Услыхавши такое странное заглавіе, оруженосецъ попробовалъ увести своего господина, но графъ не двинулся съ мѣста и, не спуская глазъ съ пѣвца, сталъ слушать слѣдующую пѣсню:
I.
Былъ у дѣвушки любезный;
Онъ простымъ солдатомъ слылъ.
Сталъ онъ съ ней прощаться слезно:
На войну идти спѣшилъ.
— Ты уѣдешь, не вернешься! —
«Жди меня — клянусь, дождешься!»
Другъ божится цѣлымъ свѣтомъ.
Вѣтеръ напѣваетъ:
Горе, кто мужскимъ обѣтамъ
Вѣритъ — довѣряетъ!..
II.
Графъ свой замокъ покидаетъ:
Вдаль зоветъ его война.
Вотъ онъ съ войскомъ выступаетъ —
Узнаетъ его она!
— Честь мою онъ взялъ съ собою!..
Ахъ, что станется со мною!
Слезы были ей отвѣтомъ…
Вѣтеръ напѣваетъ:
Горе, кто мужскимъ обѣтамъ
Вѣритъ — довѣряетъ!..
III.
Братъ услышалъ, прогнѣвился:
— Опозорила ты насъ! —
"Онъ мнѣ клялся и божился,
«Что вернется въ добрый часъ».
— Воротиться-то — вернется,
Да къ тебѣ не соберется…
Умерла бѣдняжка лѣтомъ…
Вѣтеръ повторяетъ:
Горе, кто мужскимъ обѣтамъ
Вѣритъ — довѣряетъ!..
IV.
Понесли ее въ могилу,
Въ рощѣ стали хоронить;
Но пришлось имъ не подъ силу
Руку бѣлую зарыть,
А на ней кольцо изъ злата,
Что ей графъ надѣлъ когда-то…
Ночью тамъ, на мѣстѣ этомъ,
Вѣтеръ повторяетъ:
Горе, кто мужскимъ обѣтамъ
Вѣритъ — довѣряетъ!..
Только что кончилъ пѣвецъ послѣднюю строфу, графъ быстро протѣснился къ нему сквозь густую толпу любопытныхъ, почтительно разступившихся при его появленіи, схватилъ пилигрима за руку и спросилъ тихимъ взволнованнинъ голосомъ:
— Откуда ты?
— Изъ Соріи, — отвѣчалъ тотъ, не смущаясь.
— А гдѣ ты выучился этой пѣснѣ? Къ кому относится твой разсказъ? — продолжалъ графъ, все болѣе и болѣе волнуясь.
— Сеньоръ, — отвѣчалъ незнакомецъ, устремляя на графа невозмутимый и пристальный взглядъ: — эту пѣсню поютъ промежь себя жители Гомарскаго селенія и сложили ее про одну несчастную, смертельно оскорбленную могущественнымъ человѣкомъ.
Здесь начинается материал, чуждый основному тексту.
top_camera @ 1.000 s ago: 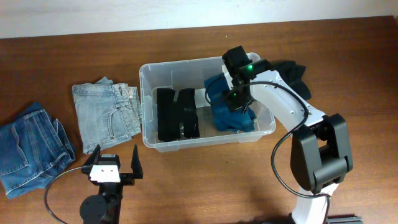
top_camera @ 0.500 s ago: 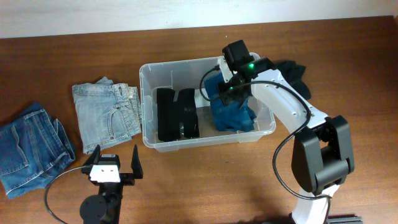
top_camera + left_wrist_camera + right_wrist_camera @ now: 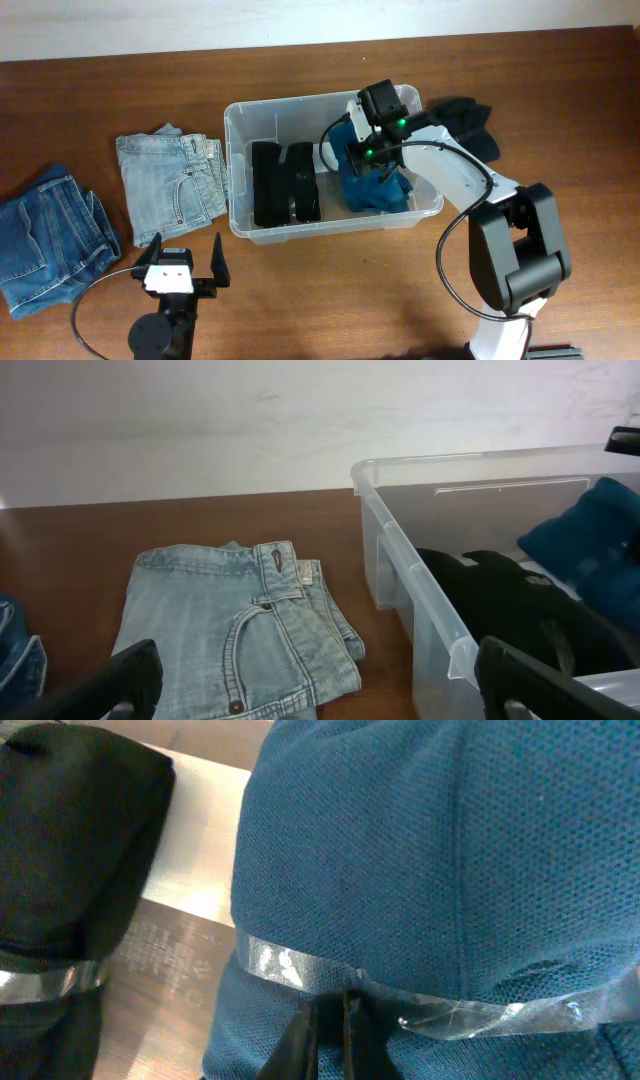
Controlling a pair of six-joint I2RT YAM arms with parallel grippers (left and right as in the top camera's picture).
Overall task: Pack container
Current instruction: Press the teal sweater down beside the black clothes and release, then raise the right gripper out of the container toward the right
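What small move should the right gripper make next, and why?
Probably open the right gripper and lift clear: its fingers look closed at the teal knit garment, which already lies inside the clear bin beside the black folded clothes.

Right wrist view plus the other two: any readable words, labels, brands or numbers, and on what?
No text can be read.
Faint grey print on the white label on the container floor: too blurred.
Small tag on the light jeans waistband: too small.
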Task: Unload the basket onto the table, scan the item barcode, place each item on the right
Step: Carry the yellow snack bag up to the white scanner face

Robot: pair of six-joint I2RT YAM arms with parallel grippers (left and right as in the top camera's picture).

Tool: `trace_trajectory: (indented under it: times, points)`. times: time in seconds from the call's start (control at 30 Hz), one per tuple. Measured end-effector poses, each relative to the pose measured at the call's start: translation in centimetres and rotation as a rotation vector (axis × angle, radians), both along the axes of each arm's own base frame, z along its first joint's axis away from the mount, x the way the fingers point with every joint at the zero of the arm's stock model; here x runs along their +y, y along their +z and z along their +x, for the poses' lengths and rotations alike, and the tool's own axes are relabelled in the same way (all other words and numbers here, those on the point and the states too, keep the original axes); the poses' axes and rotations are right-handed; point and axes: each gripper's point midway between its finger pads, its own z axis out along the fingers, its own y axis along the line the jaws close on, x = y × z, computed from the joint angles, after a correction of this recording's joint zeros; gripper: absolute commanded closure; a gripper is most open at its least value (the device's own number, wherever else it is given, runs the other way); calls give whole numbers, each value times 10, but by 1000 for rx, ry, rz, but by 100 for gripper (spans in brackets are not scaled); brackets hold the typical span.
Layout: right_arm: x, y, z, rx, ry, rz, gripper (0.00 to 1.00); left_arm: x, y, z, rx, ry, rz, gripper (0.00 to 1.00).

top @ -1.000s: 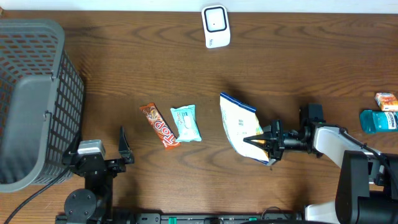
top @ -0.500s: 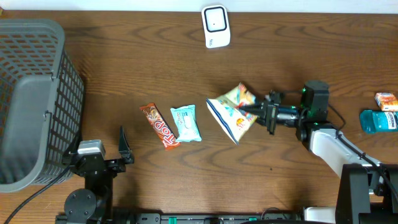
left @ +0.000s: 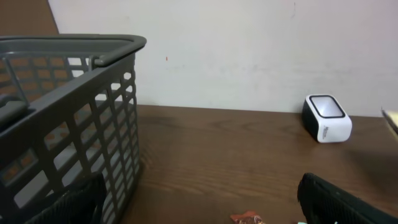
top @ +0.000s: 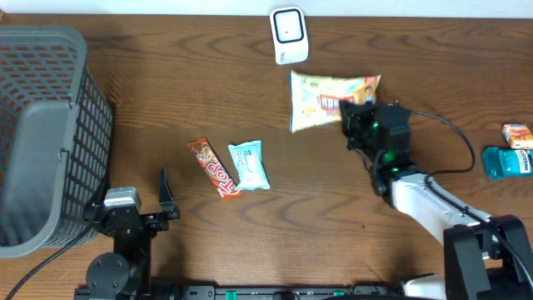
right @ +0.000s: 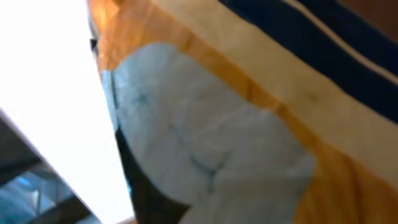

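Two arms on the overhead: your right gripper [top: 350,112] reaches up-table, clamped shut on the snack bag [top: 325,96], just beside the barcode scanner [top: 289,35]. Your left gripper [top: 164,198] sits low-left, jaws spread wide, empty. Left wrist: grey basket [left: 68,112] close, scanner far right. Right wrist: blurred bag fills your frame.
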Motion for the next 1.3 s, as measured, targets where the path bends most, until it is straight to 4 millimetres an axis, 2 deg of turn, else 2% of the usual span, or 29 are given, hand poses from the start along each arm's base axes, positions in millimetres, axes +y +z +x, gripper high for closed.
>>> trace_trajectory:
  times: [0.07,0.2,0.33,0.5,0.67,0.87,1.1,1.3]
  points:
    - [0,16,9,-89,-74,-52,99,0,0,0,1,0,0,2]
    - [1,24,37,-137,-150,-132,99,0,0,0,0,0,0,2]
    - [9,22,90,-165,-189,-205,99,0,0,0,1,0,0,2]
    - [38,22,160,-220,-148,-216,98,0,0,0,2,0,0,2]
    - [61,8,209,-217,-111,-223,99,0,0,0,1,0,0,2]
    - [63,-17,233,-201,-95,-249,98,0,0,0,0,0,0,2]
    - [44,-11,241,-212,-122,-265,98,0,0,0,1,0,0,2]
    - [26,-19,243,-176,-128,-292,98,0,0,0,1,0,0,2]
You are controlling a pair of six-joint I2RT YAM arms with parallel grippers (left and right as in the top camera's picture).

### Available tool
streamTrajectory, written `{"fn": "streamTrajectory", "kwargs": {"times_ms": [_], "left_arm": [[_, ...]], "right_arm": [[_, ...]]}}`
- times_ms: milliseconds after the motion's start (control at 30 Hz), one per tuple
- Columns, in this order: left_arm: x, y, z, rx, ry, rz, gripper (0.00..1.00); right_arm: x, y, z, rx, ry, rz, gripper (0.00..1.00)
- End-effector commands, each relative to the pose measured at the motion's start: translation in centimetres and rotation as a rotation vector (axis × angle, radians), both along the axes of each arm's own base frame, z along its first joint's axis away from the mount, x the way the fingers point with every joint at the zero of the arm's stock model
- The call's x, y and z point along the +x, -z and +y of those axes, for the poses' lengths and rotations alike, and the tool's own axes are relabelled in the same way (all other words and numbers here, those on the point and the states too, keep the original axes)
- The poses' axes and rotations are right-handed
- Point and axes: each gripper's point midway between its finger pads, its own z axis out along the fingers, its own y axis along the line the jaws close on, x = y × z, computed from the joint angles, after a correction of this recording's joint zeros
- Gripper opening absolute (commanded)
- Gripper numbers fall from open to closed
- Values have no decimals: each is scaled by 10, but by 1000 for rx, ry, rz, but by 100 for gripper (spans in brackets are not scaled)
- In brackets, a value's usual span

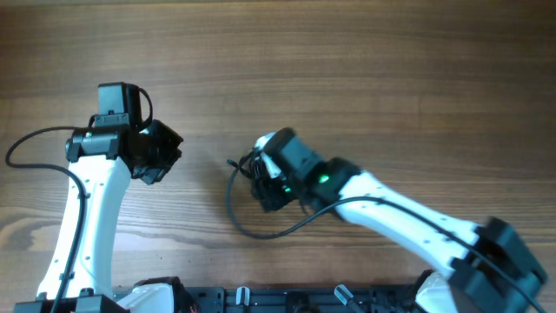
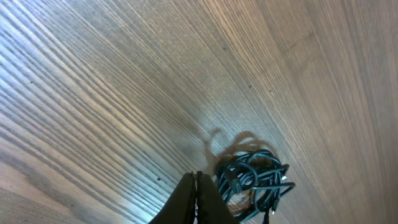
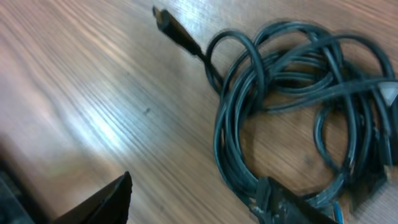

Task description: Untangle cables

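The cables [image 3: 249, 99] are one bundle of thin black loops on the wooden table, with a plug end [image 3: 166, 23] sticking out at the upper left. My right gripper [image 3: 199, 196] is open just over the bundle's near edge. Its right finger rests on or over the loops and its left finger is over bare wood. In the overhead view the right gripper [image 1: 263, 180] covers most of the bundle [image 1: 241, 167]. My left gripper [image 2: 196, 177] is shut and empty. The bundle [image 2: 255, 180] lies just to its right, apart from it. In the overhead view the left gripper [image 1: 165, 152] is well to the left of the bundle.
A thin black cord [image 1: 239, 222] curves from the bundle toward the table's front and back under the right arm; I cannot tell if it belongs to the arm. The arm bases stand along the front edge [image 1: 261, 300].
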Motion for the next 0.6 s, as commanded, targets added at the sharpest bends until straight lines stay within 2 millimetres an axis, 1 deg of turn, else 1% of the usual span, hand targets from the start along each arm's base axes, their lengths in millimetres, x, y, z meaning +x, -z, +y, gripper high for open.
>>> {"fn": "streamTrajectory", "kwargs": {"times_ms": [0, 33, 100, 133, 167, 200, 233, 267, 333, 400, 433, 500, 567], "left_arm": [[1, 0, 2, -2, -4, 3, 14], [1, 0, 2, 2, 6, 2, 16], [0, 0, 2, 2, 7, 6, 16], [0, 0, 2, 5, 14, 4, 17], [0, 0, 2, 7, 21, 3, 17], [0, 0, 3, 11, 23, 3, 20], [0, 0, 3, 10, 23, 3, 20], [0, 0, 3, 12, 27, 2, 20], [-1, 0, 3, 12, 30, 5, 20], [-2, 1, 2, 12, 30, 11, 20], [-3, 1, 2, 12, 30, 13, 20], [-3, 1, 2, 15, 42, 15, 20], [-4, 1, 2, 19, 55, 13, 21]], "right_arm": [[17, 36, 5, -173, -23, -173, 62], [24, 48, 5, -216, -5, -217, 58], [27, 60, 7, -246, -11, -240, 55], [28, 60, 8, -242, -15, -246, 44], [30, 59, 10, -234, -15, -253, 40], [30, 60, 10, -235, -15, -253, 37], [30, 60, 10, -236, -16, -252, 36], [30, 60, 10, -238, -16, -251, 28], [30, 60, 10, -238, -16, -251, 6], [30, 59, 11, -233, -22, -254, 4], [29, 55, 13, -218, -25, -250, 4], [20, 17, 30, -50, -61, -179, 4], [15, -45, 39, 213, -58, -73, 4]]}}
Вѣрно такъ ужь судило праведное небо, что послѣ погребенія на поверхности могилы такъ и осталась ея рука, на которую ея возлюбленный надѣлъ кольцо — въ залогъ даннаго обѣщанія. Можетъ быть, вы знаете, кому слѣдуетъ его исполнить.
V.
[править]Недавно въ жалкомъ мѣстечкѣ, близь Гомарской дороги, видѣлъ я то мѣсто, гдѣ, какъ увѣряютъ, произошла странная церемонія графскаго бракосочетанія.
Разсказываютъ, что графъ преклонилъ колѣна на смиренной могилѣ, положилъ свою руку въ руку Маргариты, и священнослужитель, спеціально уполномоченный папой, благословилъ этотъ мрачный союзъ; тогда чудо прекратилось, и мертвая рука скрылась на вѣки подъ землей.
У подножія нѣсколькихъ старыхъ могучихъ деревьевъ зеленѣетъ кусочекъ дерна; каждой весной онъ мгновенно покрывается цвѣтами. Окрестные жители говорятъ, что тамъ похоронена Маргарита.